When I was an MPH student, I was one of those students who turned in papers filled with quotes. And I was surprised by my professors’ recommendations that I drop the habit. Before deciding to get an MPH, I studied English literature. The words of others, of the authors I was studying, were my data. Start with a quote then analyze the words in front of you and their relationship to other parts of the book and to dialogue, character development, or story arc. For me, paraphrasing often meant providing a gloss of the story’s connective tissue, the historical context it was bringing to life, or its connections to other works by the same author or her peers.

In other words, my thirteen years of previous graduate and undergraduate study (PhD, MA, and BA) had trained me to lean on the words of others. In the MPH program, I had to unlearn all I thought I knew about writing. Becoming more comfortable with and understanding the role of paraphrasing was just one of the many aspects of writing I needed to rethink and practice.

If you are a frustrated student in a similar situation, I hope you will take heart from my story. With practice (usually in response to feedback from professors and colleagues), I did adjust.
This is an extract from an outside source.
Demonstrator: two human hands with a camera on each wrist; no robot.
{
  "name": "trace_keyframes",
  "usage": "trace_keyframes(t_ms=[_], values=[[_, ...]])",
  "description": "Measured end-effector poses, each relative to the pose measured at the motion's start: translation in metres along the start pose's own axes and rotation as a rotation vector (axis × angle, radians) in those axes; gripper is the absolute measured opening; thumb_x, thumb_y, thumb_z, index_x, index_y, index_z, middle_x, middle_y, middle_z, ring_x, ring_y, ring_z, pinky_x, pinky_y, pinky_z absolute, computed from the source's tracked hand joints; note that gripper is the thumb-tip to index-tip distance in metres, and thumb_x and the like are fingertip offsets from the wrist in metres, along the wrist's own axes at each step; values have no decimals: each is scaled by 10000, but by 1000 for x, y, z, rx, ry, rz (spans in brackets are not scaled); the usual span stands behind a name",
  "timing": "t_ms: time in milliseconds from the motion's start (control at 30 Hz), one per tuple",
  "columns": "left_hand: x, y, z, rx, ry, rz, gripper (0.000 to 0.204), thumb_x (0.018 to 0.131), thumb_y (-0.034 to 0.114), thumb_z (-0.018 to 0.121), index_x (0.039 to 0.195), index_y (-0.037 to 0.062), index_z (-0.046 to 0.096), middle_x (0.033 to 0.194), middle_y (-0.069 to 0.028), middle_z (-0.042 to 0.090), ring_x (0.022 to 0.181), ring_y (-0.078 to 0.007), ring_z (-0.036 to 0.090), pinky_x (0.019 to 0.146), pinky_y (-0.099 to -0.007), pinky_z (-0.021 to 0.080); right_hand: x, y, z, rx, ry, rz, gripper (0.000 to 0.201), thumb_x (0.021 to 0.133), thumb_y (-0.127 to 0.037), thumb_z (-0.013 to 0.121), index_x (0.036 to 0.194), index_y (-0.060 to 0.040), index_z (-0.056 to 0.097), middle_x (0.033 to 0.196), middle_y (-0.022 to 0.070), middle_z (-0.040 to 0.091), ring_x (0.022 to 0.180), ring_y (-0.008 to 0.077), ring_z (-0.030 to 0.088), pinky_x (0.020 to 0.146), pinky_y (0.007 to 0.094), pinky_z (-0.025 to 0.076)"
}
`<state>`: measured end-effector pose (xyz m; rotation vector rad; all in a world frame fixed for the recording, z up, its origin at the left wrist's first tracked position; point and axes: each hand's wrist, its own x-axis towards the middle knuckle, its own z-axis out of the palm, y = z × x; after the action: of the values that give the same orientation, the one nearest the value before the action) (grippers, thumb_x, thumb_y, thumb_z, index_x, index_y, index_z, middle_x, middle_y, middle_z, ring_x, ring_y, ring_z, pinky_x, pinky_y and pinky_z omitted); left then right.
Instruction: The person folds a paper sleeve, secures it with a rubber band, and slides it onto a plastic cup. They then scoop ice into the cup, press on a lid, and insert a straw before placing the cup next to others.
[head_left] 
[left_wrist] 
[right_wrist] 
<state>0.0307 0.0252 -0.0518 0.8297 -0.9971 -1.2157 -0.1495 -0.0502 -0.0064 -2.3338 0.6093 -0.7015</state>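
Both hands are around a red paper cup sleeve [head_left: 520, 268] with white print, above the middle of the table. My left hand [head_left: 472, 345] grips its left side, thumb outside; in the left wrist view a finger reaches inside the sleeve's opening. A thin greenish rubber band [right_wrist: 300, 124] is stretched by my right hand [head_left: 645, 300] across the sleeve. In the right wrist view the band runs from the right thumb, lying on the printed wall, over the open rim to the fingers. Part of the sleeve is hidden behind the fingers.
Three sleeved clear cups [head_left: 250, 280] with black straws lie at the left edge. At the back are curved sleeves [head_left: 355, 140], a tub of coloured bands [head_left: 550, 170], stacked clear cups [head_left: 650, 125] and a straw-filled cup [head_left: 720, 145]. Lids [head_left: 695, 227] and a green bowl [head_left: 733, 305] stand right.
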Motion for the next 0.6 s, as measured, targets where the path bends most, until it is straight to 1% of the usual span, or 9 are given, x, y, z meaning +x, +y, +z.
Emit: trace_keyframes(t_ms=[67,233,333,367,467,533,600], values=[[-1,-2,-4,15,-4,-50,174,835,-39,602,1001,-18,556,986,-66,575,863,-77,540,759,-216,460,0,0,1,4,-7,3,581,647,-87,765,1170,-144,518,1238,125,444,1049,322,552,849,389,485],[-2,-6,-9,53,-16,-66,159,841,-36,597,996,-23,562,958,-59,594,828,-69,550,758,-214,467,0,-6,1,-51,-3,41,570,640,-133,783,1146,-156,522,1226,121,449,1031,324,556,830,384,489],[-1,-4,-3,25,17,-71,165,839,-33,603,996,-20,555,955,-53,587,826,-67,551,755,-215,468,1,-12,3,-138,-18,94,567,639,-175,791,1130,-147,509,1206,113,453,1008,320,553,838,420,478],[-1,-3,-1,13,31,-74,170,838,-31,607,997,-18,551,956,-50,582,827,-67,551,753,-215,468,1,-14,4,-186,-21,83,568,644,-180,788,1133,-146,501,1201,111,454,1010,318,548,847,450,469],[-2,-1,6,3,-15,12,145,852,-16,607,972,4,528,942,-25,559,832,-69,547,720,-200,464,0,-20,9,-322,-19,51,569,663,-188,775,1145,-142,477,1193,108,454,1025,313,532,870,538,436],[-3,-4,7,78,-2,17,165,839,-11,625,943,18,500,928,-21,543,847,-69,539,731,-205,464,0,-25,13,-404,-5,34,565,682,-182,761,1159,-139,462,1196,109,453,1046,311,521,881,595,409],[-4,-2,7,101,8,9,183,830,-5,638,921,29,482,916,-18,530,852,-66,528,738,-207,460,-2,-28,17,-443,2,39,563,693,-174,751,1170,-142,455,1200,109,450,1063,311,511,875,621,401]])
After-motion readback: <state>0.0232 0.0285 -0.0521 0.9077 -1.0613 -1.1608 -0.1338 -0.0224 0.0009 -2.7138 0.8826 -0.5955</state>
My writing is now clearer and I feel more in control of what I am saying because I am processing new, complex information more directly and then talking about it in my own voice, for my own purposes. That doesn’t mean I find the process easy. I often struggle to understand the technical jargon and data speak of much of the public health literature I read, so I am always translating for myself first.

If you are a professor who is perplexed by a run of papers laden with quotation marks, consider devoting a few minutes in class to talk about the best uses for quotations in public health writing. And talk about when and how you use quotations in your own writing. When does it work for you? When do you find yourself doing it? What strategies do you have for paraphrasing?